Go through the records below line by line, counting those that contain the word "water"; answer with the count only.

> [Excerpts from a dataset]
· · · · ·

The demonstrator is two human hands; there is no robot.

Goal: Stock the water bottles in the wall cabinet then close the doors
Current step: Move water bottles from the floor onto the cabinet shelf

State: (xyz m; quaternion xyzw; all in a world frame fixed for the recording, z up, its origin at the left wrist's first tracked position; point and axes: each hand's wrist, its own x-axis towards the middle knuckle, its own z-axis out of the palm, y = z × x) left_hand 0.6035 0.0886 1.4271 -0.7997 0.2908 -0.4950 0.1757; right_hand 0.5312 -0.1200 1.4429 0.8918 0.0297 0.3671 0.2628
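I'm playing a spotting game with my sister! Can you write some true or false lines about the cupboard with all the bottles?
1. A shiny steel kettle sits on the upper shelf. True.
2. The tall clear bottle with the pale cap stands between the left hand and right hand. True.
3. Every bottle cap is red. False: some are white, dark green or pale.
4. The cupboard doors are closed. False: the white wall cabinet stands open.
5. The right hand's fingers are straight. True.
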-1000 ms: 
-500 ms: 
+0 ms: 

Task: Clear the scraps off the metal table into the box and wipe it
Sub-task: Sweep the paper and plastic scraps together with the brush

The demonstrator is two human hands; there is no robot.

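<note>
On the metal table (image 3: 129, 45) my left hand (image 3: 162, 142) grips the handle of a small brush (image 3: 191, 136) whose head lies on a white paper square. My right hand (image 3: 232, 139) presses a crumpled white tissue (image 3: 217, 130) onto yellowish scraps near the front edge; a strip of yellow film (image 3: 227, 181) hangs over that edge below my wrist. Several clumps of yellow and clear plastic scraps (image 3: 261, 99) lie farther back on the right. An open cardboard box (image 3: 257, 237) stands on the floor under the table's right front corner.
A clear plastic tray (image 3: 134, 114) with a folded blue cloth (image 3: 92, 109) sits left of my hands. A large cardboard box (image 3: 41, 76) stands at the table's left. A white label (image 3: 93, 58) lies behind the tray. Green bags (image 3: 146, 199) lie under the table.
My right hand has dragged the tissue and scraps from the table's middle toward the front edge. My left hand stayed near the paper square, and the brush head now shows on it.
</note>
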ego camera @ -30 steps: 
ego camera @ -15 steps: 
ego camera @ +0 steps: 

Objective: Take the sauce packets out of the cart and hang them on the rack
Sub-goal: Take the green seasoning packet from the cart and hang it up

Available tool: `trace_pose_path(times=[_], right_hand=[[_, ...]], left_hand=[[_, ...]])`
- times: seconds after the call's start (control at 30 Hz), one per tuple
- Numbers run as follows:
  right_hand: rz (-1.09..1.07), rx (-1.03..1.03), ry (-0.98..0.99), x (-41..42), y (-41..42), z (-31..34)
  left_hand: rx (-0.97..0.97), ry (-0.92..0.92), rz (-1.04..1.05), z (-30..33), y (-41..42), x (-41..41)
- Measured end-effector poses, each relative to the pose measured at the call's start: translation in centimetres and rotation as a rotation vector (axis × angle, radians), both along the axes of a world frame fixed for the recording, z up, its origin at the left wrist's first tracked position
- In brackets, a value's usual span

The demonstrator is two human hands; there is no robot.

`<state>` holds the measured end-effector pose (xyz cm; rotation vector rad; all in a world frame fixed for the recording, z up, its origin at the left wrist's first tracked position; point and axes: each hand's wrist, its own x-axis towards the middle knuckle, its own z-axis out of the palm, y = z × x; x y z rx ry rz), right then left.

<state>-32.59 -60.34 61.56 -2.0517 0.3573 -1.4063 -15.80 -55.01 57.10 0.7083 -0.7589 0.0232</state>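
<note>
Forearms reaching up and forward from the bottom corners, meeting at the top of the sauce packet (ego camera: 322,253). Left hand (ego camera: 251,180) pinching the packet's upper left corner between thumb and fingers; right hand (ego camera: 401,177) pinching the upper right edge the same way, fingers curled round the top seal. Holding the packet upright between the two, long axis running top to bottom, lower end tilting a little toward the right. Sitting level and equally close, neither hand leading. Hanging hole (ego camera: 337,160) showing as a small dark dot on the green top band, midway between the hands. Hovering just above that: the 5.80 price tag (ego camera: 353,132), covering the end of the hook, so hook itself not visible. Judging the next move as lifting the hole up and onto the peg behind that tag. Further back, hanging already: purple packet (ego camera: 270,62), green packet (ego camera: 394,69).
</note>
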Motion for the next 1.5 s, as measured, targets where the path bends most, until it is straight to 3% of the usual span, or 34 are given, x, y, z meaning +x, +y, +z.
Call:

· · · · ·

> [Reply] 2